Universities always offer study skills sessions but in the meantime UCAS have a handy little introduction to time management that you could point him towards.
https://www.ucas.com/undergraduate/student-life/study-skills-guides

Study skills guides

We've produced a series of study skills guides to help you successfully make the transition to higher education.

https://www.ucas.com/undergraduate/student-life/study-skills-guides

rowantree1997 · 21/08/2023 21:06

Things that help with making friends:

Big tub if chics to share.

Breville sandwich toaster - very popular after pub nights.

Games - Chameleon/Code Words/Uno for playing in around the kitchen table.

Take lemsips etc and a cosy blanket for when they inevitably get ill and have to look after themselves.

rowantree1997 · 21/08/2023 21:06

Chocs - not chics

LadyDaffodil · 22/08/2023 08:45

Some excellent suggestions thank you Smile

DD is quite independent and can change a bed/cook a meal etc, so I don't think I'll need to worry there.

She's making lists, but how will the kitchen set up work?
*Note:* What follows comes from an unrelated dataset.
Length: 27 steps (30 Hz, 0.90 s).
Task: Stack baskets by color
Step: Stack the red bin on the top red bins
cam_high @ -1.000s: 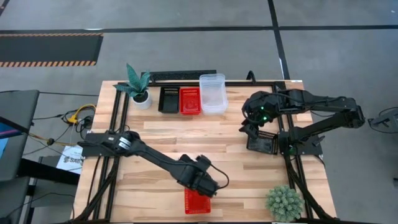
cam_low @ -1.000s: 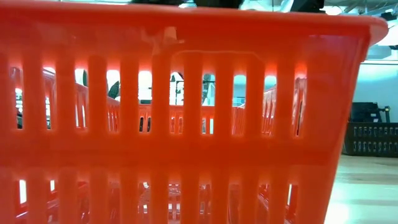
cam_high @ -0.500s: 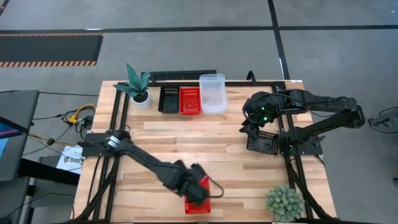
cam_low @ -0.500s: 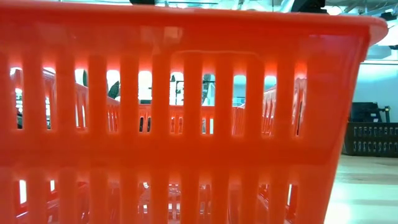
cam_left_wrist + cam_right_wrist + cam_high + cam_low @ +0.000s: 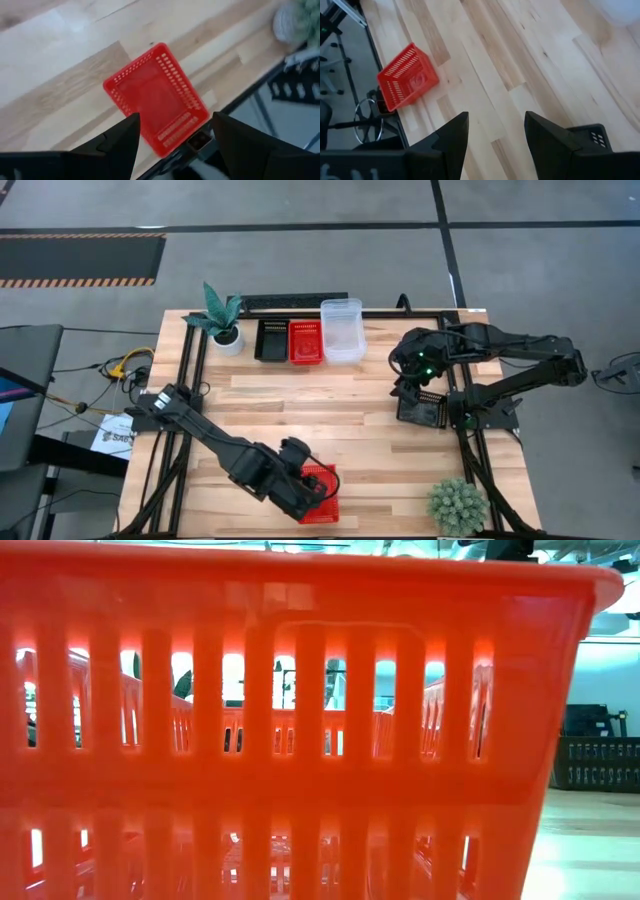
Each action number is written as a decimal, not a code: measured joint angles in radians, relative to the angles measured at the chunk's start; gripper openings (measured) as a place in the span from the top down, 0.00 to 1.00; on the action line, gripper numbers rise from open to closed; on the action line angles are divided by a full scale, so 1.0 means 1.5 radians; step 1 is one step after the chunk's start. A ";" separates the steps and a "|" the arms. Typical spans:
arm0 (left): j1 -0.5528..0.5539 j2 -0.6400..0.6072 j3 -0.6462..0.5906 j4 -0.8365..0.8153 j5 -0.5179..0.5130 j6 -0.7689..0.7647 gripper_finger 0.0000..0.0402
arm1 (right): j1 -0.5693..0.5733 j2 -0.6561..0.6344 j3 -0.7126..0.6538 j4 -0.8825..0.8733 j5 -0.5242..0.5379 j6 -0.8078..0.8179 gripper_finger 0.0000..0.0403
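Grey floor surrounds the wooden surface (image 5: 330, 405), which is framed by black rails. At the far edge a row is formed by a black mesh basket (image 5: 271, 340), a red mesh basket (image 5: 306, 342) touching it on the right, and a clear basket (image 5: 343, 330) just beside that; whether any of these holds others nested inside cannot be told. A leafy potted plant (image 5: 222, 315) stands to the left of the row, and a round spiky potted plant (image 5: 457, 503) is placed at the near right corner.

A second red basket (image 5: 320, 493) lies at the near edge of the surface, close to the middle; its slotted wall (image 5: 300, 720) fills the low view. The left tool (image 5: 305, 490) is positioned directly over this basket, and in the left wrist view the basket (image 5: 155, 97) is seen between and beyond the two dark fingers (image 5: 120, 142), which are spread wide and are not closed on anything.

On the right side, another black basket (image 5: 421, 408) rests by the right rail. The right tool (image 5: 408, 385) is held just above its far left edge; its fingers (image 5: 452, 135) are likewise set wide apart with nothing between them. In the right wrist view the near red basket (image 5: 407, 77) is seen well apart, and a corner of the black basket (image 5: 592, 137) is visible.
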<state>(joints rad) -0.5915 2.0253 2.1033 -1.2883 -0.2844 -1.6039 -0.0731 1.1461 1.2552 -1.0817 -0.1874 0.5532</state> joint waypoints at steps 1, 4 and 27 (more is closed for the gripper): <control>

Does she need a cheese grater for example, or will she buy one there and they'll share and someone else will buy the whisk that they'll share that?? Also washing up stuff, surely they won't have 6 bottles of washing up liquid in the kitchen?

OP posts:
rowantree1997 · 22/08/2023 09:24

Can she get in touch with the others sharing her kitchen?
My dd did but I'm not sure how!
They decided who would bring certain things.
I would take the basics and order from Amazon or buy from a supermarket anything needed once there.